Au cours des plaidoiries, l’un des procureurs du gouverneur Mostyn, dans une tentative maladroite de justifier la conduite de son client, avait allégué qu’à titre de « vice-roi » de la colonie, le gouverneur Mostyn détenait l’autorité légale d’emprisonner et d’exiler un justiciable sans aucune forme de procès. Sa maladresse lui valut une réplique cinglante de la part de lord Mansfield : 1

« Soumettre des propositions aussi monstrueuses devant une cour de justice en Angleterre qu’un gouverneur, agissant sous l’autorité des lettres patentes qui lui ont été octroyées sous le Grand Sceau de Sa Majesté, peut se comporter selon son bon plaisir; qu’il n’a de compte à rendre qu’à Dieu et à sa conscience; qu’il peut se conduire tel un souverain absolu; qu’il peut s’en prendre à la propriété d’autrui; qu’il peut piller tout ce qui lui tombe sous la main; qu’il peut inquiéter toute personne dans l’exercice de ses libertés; et prétendre par-dessus tout n’avoir aucun compte à rendre de sa conduite : voilà une doctrine insoutenable devant une cour de justice dans ce pays-ci ».2

Cette décision a marqué la jurisprudence anglaise sur bien des points, mais également en ce qui a trait au titre et aux attributions d’un gouverneur dans une colonie.
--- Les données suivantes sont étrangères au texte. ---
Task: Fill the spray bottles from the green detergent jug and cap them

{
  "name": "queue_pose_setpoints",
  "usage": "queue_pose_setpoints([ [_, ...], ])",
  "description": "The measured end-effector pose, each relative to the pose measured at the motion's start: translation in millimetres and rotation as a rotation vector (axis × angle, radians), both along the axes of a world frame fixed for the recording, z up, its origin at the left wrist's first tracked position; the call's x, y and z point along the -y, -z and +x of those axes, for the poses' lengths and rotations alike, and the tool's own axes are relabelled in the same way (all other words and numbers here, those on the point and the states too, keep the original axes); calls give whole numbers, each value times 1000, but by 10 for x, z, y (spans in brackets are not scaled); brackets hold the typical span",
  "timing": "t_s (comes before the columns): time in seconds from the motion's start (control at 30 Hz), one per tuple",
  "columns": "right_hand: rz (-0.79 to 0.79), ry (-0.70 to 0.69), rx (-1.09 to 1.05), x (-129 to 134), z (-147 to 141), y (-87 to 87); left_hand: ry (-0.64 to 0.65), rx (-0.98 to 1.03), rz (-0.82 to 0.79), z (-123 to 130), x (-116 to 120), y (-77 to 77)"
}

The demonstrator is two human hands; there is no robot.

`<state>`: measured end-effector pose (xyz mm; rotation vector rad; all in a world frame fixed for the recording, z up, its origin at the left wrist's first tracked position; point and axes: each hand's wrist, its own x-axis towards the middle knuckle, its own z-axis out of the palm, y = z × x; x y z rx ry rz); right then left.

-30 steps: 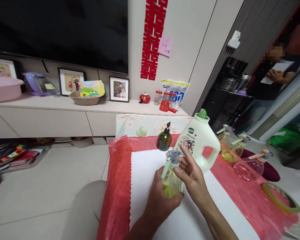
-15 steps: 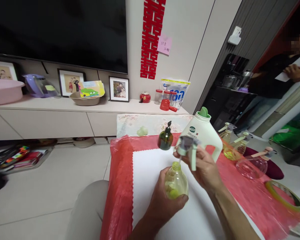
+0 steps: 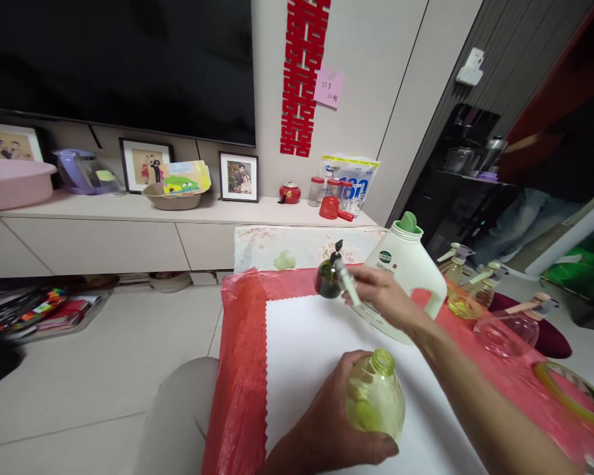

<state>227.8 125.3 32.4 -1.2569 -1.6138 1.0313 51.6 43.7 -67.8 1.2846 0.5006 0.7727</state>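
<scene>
My left hand (image 3: 332,419) is wrapped around a round, clear yellow-green spray bottle (image 3: 383,402), its open neck bare and tilted slightly right. Farther forward, my right hand (image 3: 383,293) grips a pale green trigger spray head (image 3: 347,284), partly blurred and hidden by the fingers. Just behind that spray head stands a dark green pump bottle (image 3: 327,280). A large white detergent jug (image 3: 400,254) with a green cap piece in its mouth is beside my right forearm. Beneath my hands lies a white scallop-edged sheet (image 3: 297,349).
Red plastic film (image 3: 240,369) covers the table. Several trigger spray bottles stand on the right, including a pink one (image 3: 507,333), near a tape roll (image 3: 574,392). A pale green lump (image 3: 284,259) lies at the back. A person (image 3: 559,158) stands at far right.
My right hand has lifted the spray head away from the bottle's neck and moved it forward and left. My left hand has brought the bottle lower and to the right.
</scene>
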Motion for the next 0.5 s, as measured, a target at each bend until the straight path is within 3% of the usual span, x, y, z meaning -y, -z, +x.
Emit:
queue_pose_setpoints([
  [0.13, -31, -112, 235, -95, -41, 768, 102, 161, -69, 13, -21, 19],
  [0.2, 19, -135, 336, -153, -68, 1048, 105, 242, -70, 23, -38, 13],
  [0.27, 84, -146, 410, -204, -88, 1224, 95, 302, -52, 31, -57, 12],
  [0.37, 199, -127, 452, -191, -75, 1281, 61, 321, -30, 37, -80, 30],
  [0.5, 363, 43, 420, 112, 70, 1057, -1, 245, -41, 33, -92, 59],
])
Les gouverneurs ne sont absolument pas des vice-rois, mais de simples « officiers » de la Couronne, officiers exerçant des compétences strictement précisées et délimitées par leur commission et instructions écrites.

La décision de lord Mansfield a définitivement tranché tout questionnement ou hésitation possible à ce sujet : plus aucun procureur, plus jamais personne n’a osé prétendre qu’un gouverneur d’une colonie était l’égal d’un vice-roi.

D’ailleurs, cette expression n’apparaît jamais dans la jurisprudence ni sous la plume des auteurs anglais. Elle n’est pas utilisée non plus comme synonyme ou comme expression générique pour le mot gouverneur.

Donc, l’usage inopiné de l’expression est inadéquat et exhibe encore une fois un excès de romantisme féodal de notre premier ministre, loyal et infatigable Grand Vassal de Sa Majesté, Reine d’Angleterre, d’Écosse et d’Irlande, Impératrice des Indes, du Canada, de l’Alberta, de…


RÉFÉRENCES :
1. Lord Mansfield, « Lord Chief Justice of England » de 1756 à 1788, considéré comme le plus grand juriste anglais du XVIIIème s. et l’un des plus importants de l’histoire juridique de l’Angleterre.
2. Fabrigas c. Mostyn, State Trial, vol. XX, London, 1814, à la page 231.